Another career trailblazer, Letson has achieved dozens of leadership roles, recognitions and “First Female” positions during her time as a scout.
These include first Tahosa Lodge female to attend NLS, first female to lead the Lodge Banquet, only female on the National Leadership Seminar training team and Senior Patrol Leader at the 2019 National Youth Leadership Training.
For her Eagle Project, she created recognition plaques for her church. Letson completed 133 service hours.
A natural-born scout, Germain approached the COVID-19 pandemic as an opportunity to help others, choosing to make 500 masks to be donated to Volunteers of America as her Eagle Project.
Germain said she chose this project to help “those most vulnerable and support (her) community.”
She has loved the travel opportunities she’s gotten from scouting, including going to the Great Sand Dunes National Park, Garden of the Gods and World Scouting Jamboree.

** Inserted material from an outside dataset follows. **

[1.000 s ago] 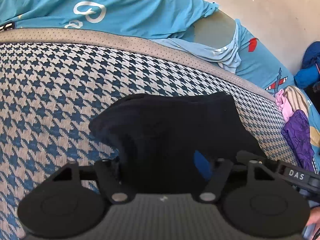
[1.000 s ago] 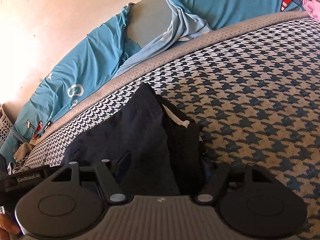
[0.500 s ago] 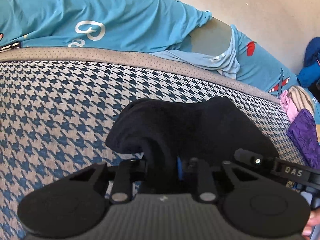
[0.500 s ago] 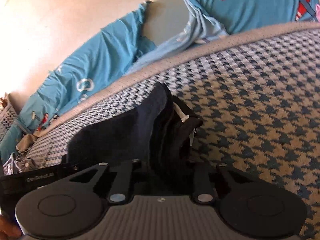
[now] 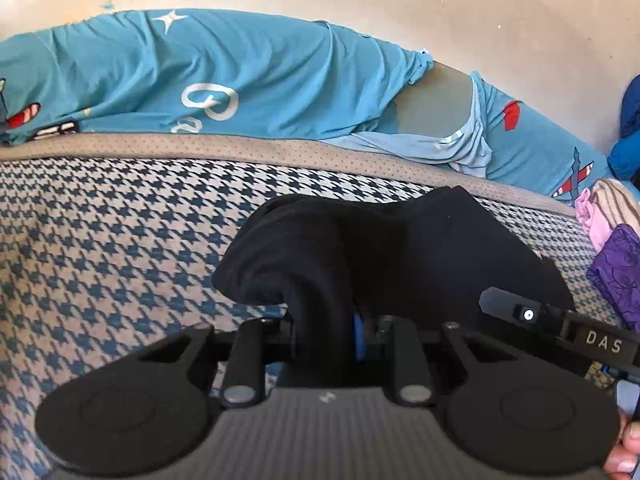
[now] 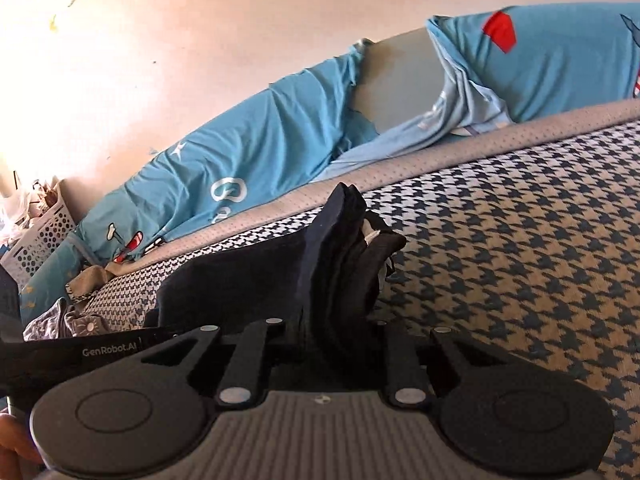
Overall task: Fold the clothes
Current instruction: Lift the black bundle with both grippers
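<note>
A black garment (image 5: 400,248) lies bunched on the houndstooth mattress (image 5: 100,240). My left gripper (image 5: 332,332) is shut on its near left edge, which lifts into a rolled fold. In the right wrist view the same black garment (image 6: 280,272) rises in upright pleats, and my right gripper (image 6: 332,332) is shut on its near right edge, with a white label showing in the folds. Each gripper's body shows at the edge of the other's view. The fingertips are buried in the cloth.
A blue printed sheet (image 5: 200,80) covers the bedding along the wall. Purple and pink clothes (image 5: 616,264) are piled at the right, grey clothes (image 6: 68,320) and a white perforated basket (image 6: 36,240) at the left. A thumb (image 5: 632,452) shows at the corner.
Both grippers closed from open onto the black garment's near edge, then rose with it. The cloth now stands up in folds, and more of the wall shows in both views.
</note>
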Demonstrator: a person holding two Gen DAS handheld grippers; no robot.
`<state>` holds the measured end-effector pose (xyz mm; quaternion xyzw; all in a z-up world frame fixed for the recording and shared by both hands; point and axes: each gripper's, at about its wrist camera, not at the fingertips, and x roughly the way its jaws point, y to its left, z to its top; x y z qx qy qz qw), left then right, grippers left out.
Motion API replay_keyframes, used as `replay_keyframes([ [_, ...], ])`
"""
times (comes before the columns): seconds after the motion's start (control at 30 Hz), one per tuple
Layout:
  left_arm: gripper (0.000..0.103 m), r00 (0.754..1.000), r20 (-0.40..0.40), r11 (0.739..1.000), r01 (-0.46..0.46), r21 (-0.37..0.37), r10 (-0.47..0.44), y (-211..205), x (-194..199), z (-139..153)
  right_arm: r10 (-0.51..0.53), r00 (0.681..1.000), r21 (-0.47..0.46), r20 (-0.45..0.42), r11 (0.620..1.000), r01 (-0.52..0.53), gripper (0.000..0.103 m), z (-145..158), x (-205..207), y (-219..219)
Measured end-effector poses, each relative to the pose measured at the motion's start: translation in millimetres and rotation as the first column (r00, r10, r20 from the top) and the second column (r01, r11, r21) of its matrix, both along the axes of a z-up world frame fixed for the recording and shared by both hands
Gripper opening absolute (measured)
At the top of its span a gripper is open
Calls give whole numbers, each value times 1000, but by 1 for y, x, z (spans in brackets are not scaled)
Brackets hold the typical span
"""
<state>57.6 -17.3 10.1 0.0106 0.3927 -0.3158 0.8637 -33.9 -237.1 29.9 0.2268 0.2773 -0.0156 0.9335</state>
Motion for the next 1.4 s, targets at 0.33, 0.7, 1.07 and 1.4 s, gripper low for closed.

Germain completed 232 service hours.
Selzer joined scouting for the adventure, with her highlights being backpacking, camping, long rafting and canoeing trips. "I jump at any chance for high adventure," she said.
An owner of two rescue dogs, for her Eagle Project Selzer created an agility course for the animal shelter the Humane Society of the South Platte Valley. She renovated the training yard, replaced ground cover and built new equipment.
Selzer is looking forward to continuing her scout journey and watching the younger girls in her troop become Eagle Scouts. She completed 210 service hours.
Sigler was inspired to join scouting because she wanted to gain outdoor experience, learn how to survive in the wilderness and be prepared for any situation.
She achieved that and much more during her time as a scout, including attending the 2019 National Youth Leadership Training in Washington D.C.
For her Eagle Project, Sigler created a website called Never Alone that raised awareness for mental health issues and provided free training on how to recognize and respond to mental health crises. She completed 98 service hours.
O’Brien is a college freshman, currently studying computer science at the prestigious University of Notre Dame in Indiana.
Throughout her scout journey, her favorite memories include swimming in the lake and hiking at summer camp.
O’Brien revitalized the landscaping of a local church, the First Presbyterian Church, for her Eagle Project.
Roselynn B., Nicole J., Aida H., Madison M. and Karolyn H. are all also Eagle Scouts from the Denver Area Council who preferred for their journeys to remain private.